Попытался я узнать хотя бы что-то о Катиной личной жизни, всё же к моменту нашего знакомства ей было за тридцать. Выяснил, что в её жизни был мужчина, с которым она довольно долго прожила в гражданском браке.
—Ты любила его? — несмело спросил я, прекрасно понимая, что спрашивать не следовало.
—Да, — со странной рассеянностью ответила она, — любила. Но какое это имеет значение?
— Имеет — с глупым упорством продолжал я. — Я должен знать, почему вы расстались, ведь это не было случайной связью, если ты говоришь о любви.
— Должен знать, должен… — несколько раз так же рассеянно проговорила она, теребя платок. Потом вдруг твердо посмотрела мне в глаза. — Должен, так узнаешь. Я люблю сильных мужчин, ты, — она неприятно усмехнулась, — исключение. Но он был настолько сильным, что не порви я с ним, мы оба оказались бы в подвалах Лубянки, а потом в лагере. Тебе достаточно этого знания? Или, может, хочешь ещё?
Я испугался. Впервые я услышал от Кати подобное. Я и представить не мог, что это лишь начало, что я буду впоследствии корить себя за то, что сразу не понял или не захотел понять, что если слово сказано, то непременно будут, пусть много позже, сказаны и другие.

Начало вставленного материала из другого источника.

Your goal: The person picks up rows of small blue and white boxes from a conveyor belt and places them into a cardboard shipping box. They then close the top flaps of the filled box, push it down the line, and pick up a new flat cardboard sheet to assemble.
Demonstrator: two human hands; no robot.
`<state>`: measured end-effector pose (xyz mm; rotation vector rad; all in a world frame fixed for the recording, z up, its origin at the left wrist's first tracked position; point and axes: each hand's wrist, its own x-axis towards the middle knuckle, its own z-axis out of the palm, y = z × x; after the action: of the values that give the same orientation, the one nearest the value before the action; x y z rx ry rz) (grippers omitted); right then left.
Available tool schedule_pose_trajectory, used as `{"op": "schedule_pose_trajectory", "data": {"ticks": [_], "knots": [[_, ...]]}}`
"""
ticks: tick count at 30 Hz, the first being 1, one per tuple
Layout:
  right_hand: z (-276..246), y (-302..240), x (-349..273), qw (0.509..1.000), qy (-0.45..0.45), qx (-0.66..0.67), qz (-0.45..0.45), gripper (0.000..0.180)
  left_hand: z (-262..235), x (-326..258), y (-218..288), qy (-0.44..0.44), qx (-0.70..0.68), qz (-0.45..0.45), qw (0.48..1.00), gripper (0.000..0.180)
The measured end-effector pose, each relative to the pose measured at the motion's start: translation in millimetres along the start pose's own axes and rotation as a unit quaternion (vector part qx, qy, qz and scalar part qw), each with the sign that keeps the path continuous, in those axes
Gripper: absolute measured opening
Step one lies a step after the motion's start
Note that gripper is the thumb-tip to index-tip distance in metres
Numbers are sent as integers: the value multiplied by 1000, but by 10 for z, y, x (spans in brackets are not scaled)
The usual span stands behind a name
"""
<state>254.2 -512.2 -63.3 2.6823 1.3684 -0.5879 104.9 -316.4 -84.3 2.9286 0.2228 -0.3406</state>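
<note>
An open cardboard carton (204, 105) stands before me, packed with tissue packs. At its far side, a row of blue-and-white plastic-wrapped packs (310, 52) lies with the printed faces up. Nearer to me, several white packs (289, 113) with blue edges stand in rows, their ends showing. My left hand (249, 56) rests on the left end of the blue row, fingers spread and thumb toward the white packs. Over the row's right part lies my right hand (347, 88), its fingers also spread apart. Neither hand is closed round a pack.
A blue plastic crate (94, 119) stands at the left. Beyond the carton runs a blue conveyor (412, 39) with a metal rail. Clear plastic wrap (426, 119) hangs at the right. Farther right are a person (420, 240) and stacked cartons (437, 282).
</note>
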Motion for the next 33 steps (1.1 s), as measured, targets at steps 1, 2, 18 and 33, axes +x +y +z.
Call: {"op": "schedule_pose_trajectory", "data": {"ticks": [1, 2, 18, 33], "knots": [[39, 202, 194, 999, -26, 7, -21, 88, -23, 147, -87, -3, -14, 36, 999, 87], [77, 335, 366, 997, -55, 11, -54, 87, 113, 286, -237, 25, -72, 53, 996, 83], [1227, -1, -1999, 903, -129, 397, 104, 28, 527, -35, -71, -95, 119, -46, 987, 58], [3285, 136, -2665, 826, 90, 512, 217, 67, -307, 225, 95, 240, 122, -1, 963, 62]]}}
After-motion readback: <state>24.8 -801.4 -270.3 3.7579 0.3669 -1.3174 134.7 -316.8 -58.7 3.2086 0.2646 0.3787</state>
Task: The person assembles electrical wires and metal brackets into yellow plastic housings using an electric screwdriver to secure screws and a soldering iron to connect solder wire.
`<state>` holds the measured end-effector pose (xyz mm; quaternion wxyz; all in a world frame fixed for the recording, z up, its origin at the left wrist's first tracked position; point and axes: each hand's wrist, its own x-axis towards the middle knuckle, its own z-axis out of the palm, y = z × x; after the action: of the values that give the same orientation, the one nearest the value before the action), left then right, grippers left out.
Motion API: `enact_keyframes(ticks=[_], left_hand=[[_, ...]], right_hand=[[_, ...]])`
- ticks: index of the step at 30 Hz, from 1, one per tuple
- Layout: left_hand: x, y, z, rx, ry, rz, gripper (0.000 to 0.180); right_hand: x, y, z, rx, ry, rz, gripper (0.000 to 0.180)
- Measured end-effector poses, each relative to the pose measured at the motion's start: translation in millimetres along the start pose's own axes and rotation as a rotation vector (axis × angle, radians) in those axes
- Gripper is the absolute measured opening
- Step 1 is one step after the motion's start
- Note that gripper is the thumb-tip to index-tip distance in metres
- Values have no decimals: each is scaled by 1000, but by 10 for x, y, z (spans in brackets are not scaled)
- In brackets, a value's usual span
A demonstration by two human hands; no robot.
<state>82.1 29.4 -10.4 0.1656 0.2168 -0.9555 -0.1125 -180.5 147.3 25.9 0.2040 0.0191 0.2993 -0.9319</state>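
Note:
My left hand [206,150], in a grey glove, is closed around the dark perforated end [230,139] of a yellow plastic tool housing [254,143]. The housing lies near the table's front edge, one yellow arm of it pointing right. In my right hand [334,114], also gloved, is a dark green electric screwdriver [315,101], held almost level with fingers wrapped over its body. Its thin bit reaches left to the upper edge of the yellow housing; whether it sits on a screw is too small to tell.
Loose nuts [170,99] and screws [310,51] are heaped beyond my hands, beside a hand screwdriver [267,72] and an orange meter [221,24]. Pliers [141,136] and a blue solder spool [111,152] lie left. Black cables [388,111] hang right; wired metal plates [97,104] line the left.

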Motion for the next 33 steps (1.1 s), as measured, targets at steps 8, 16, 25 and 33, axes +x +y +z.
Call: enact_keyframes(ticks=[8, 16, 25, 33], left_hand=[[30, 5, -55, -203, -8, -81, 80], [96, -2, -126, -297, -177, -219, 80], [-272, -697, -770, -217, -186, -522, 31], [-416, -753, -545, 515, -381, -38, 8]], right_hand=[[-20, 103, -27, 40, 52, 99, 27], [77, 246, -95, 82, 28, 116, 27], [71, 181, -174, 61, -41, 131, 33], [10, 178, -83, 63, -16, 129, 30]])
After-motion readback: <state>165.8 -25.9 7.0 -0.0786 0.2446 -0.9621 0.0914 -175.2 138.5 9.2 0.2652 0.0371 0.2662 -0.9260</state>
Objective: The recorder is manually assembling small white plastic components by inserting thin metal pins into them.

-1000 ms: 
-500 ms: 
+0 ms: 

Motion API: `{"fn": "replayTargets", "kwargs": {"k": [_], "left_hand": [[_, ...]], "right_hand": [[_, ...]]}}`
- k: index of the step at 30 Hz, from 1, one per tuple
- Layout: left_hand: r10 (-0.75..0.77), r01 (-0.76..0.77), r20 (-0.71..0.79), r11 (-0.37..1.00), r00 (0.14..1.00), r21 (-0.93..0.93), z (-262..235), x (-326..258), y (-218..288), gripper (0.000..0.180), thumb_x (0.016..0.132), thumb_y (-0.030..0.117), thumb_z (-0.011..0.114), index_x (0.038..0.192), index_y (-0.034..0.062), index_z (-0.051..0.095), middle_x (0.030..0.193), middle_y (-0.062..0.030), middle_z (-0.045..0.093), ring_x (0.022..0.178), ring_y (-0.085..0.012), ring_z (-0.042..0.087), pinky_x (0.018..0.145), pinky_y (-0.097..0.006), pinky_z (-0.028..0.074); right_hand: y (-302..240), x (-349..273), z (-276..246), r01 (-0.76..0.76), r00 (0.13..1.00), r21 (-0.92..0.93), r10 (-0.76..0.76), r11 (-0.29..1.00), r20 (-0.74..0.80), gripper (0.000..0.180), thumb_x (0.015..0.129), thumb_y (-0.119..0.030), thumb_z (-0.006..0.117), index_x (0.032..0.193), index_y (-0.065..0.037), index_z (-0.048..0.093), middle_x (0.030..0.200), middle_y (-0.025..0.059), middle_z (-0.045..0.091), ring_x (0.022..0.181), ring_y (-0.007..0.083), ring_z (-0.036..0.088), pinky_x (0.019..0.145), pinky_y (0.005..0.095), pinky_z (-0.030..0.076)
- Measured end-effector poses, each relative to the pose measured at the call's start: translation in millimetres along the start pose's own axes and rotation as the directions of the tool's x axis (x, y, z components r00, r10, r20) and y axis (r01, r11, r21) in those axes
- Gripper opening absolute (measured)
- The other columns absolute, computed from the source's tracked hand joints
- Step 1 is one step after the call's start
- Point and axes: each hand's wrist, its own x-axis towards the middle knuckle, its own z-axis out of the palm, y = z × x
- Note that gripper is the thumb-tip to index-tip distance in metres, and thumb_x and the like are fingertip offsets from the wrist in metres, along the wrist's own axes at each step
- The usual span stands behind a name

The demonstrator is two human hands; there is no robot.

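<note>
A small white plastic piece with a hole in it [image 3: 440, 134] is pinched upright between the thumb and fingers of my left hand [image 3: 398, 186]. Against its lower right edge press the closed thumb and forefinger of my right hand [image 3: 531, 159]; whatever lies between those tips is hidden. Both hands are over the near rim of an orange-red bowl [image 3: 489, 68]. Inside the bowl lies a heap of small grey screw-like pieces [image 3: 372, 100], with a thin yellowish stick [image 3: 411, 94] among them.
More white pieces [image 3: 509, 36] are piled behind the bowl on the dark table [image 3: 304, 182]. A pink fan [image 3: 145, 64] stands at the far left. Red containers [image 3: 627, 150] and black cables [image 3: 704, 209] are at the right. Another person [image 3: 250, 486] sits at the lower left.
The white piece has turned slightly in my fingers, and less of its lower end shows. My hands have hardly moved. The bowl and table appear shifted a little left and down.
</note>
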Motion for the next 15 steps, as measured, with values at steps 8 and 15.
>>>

Не могут быть не сказаны, потому как слова всегда отражают умонастроение, выскочат они и не заметишь, а время вынуждает всех нас быть бдительными. Но я любил Катю, и это многое извиняет в моём отношении к ней.
С тех пор я начисто прекратил попытки вызвать её на откровенность: во-первых, понимал, что она не скажет мне более того, что хочет сказать. А во-вторых… во-вторых, для своего собственного спокойствия. Хотя, спокойствие было, правду сказать, именно во-первых.
Мы вышли на улицу. Погода стояла просто роскошная для середины октября, днём прошёл дождь, а к вечеру не похолодало, как это бывает осенью, а наоборот потеплело, в воздухе пахло будто весной — совсем не осенней сыростью. Моя усталость улетучилась, как надоевший в операционных и первязочных запах эфира. Мы решили не ехать на метро до Русаковской, а пошли пешком. Катя держала меня под руку, иногда прижимаясь ко мне, и я чувствовал себя совершенно счастливым. Мы без труда нашли прелестный дом номер три с полукруглыми, какими-то ласковыми арками. Дом, недавно отремонтированный, несмотря на внушительные размеры казался уютным, мне почему-то вспомнился наш небольшой особнячок в Троицком переулке в Киеве. В нём прошло моё детство, он располагался неподалёку от маленького общественного сада с цветущими летом акациями и фонтанчиками для питья. В этом садике я часто бывал с нянькой, желчной и тощей, но очень доброй женщиной из разорившейся купеческой семьи. Я хорошо помню её помпезное имя — Артемида. Я называл няньку на «ты», несмотря на категорический запрет отца.